Dr. Paula Clark | PhD, North High School, Willoughby, OH

Dr. Clark is a career educator with a tenure of 30 years in education.  Paula currently teaches high school mathematics but her teaching experience spans the educational spectrum from elementary to doctoral level teaching.  As an educator, she is passionate about creating authentic, conceptual based learning experiences for all students. As a learner, she believes strongly in the relationship between continuous educator development and student learning.  Paula is a recent graduate of the Doctor of Education program at Johns Hopkins University with a specialization in Mind, Brain and Teaching.  Paula combines her formal training in the neurobiology of learning differences and her years of classroom experience to create instructional strategies that translate research into practice.

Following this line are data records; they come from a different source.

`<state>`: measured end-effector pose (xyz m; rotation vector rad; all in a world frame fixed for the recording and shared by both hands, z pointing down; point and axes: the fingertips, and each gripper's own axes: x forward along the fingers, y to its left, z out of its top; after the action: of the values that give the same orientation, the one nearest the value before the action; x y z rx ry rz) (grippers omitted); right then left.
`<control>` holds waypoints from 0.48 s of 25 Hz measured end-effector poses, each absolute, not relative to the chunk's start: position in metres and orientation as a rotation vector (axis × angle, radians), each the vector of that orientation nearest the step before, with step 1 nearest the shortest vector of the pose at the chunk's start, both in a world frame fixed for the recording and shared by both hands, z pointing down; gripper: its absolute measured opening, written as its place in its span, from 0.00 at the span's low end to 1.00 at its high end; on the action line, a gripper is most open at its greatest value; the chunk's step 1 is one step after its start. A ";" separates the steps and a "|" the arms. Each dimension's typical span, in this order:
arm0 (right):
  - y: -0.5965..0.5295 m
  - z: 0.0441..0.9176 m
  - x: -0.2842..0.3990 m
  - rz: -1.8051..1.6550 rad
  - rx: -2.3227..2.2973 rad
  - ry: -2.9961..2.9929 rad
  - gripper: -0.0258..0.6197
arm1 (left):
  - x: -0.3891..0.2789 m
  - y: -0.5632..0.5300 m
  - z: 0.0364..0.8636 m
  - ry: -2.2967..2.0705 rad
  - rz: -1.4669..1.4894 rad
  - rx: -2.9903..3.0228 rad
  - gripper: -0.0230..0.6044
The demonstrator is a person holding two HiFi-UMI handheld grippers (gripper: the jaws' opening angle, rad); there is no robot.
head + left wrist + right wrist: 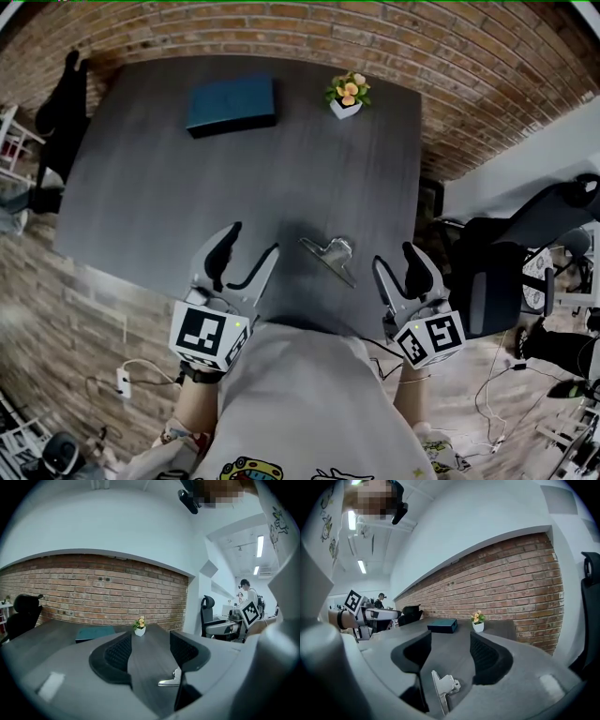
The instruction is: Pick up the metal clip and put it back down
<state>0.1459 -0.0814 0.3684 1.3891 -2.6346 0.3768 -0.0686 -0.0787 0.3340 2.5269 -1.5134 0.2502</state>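
A shiny metal clip (330,256) lies on the dark grey table (159,187) near its front edge, between my two grippers. My left gripper (249,251) stands open to the clip's left, nothing between its jaws. My right gripper (397,260) is open to the clip's right, also empty. In the left gripper view the clip (170,679) peeks out beside the right jaw of the left gripper (149,652). In the right gripper view the clip (444,689) lies low between the jaws of the right gripper (449,654), untouched.
A dark teal box (231,103) and a small white pot of flowers (347,95) sit at the table's far side. An office chair (511,253) stands right of the table. Brick wall runs behind. A person stands far off (247,592).
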 end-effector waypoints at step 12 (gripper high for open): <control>-0.096 0.386 0.125 0.436 1.303 -2.616 0.43 | -0.067 -0.099 0.342 -1.428 0.282 2.549 0.45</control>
<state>0.1247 -0.0958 0.3864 1.3033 -2.6163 0.4361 -0.0668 -0.0990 0.3422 2.5491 -1.4275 0.2822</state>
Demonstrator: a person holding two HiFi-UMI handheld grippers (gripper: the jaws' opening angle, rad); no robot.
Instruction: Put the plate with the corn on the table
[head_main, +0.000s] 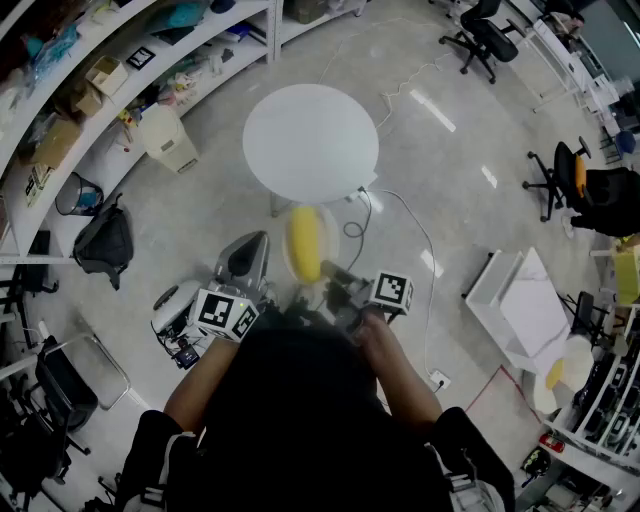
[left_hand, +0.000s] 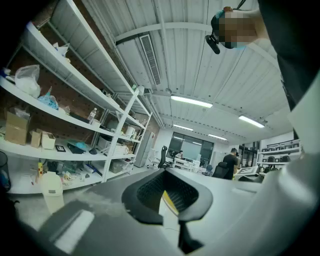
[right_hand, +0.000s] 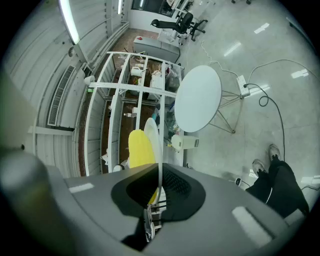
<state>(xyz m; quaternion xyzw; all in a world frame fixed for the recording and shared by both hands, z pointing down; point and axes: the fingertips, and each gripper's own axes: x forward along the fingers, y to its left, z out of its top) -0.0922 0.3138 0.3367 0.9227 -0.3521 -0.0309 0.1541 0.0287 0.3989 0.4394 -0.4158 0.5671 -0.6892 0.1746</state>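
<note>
Yellow corn (head_main: 304, 243) could roll off if I tilt the plate (head_main: 330, 235) (right gripper (head_main: 336, 273) pinches just its rim; left gripper (head_main: 248, 258) is pressed together).

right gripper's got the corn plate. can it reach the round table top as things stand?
Probably yes. The right gripper is shut on the plate rim, with the corn lying on it. The white round table stands just ahead, its top bare, with nothing between.

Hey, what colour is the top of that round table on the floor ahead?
The table top is plain white. It shows best in the head view.
</note>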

Session III: Discovering Dyscalculia

What is developmental dyscalculia and how prevalent is dyscalculia among school age children?  Why is dyscalculia so misunderstood and what are the myths that need to be dispelled?  How do we identify students with dyscalculia and, more importantly, how can we intervene to reduce the mathematics difficulties experienced by students with dyscalculia?  In this session, we will explore and discuss the answers to these questions in our quest to learn more about this learning difference.

Our discovery will continue as we:

  • Uncover the signs and symptoms of dyscalculia
  • Experience first-hand the struggles that students with dyscalculia face
  • Learn strategies to support our students with dyscalculia

Participants will be introduced to current research findings along with learning practical methods of intervention.


Diane Geerlinks 

Diane is passionate about helping kids learn, developing their strengths and improving their weaknesses. She has worked in the field of education for the past 25 years. In 2009, Diane trained as an NILD Educational Therapist and opened up her own practice, GeerLINKS Educational Therapy & Consulting. She is currently the Director of Marketing for NILD Canada and speaks at educators’ conferences across Canada.

Panel Discussion – The 3 D’s and their Comorbidity: To what extent and why do developmental Dysgraphia, Dyslexia and Dyscalculia co-occur? Dr. Tony Ryff, Dr. Nicole Conrad and Dr. Paula Clark, with our mediator Diane Geerlinks, will demystify the D’s.


Mary-Lou Maclean – Conference Host

Mary-Lou’s passion is helping struggling learners reach their full potential. She has worked in the field of education for over 25 years, as a teacher, NILD Educational Therapist and speaker. Since 2004, she has instructed graduate courses with NILD Canada and became Executive Director for NILD Canada in 2013.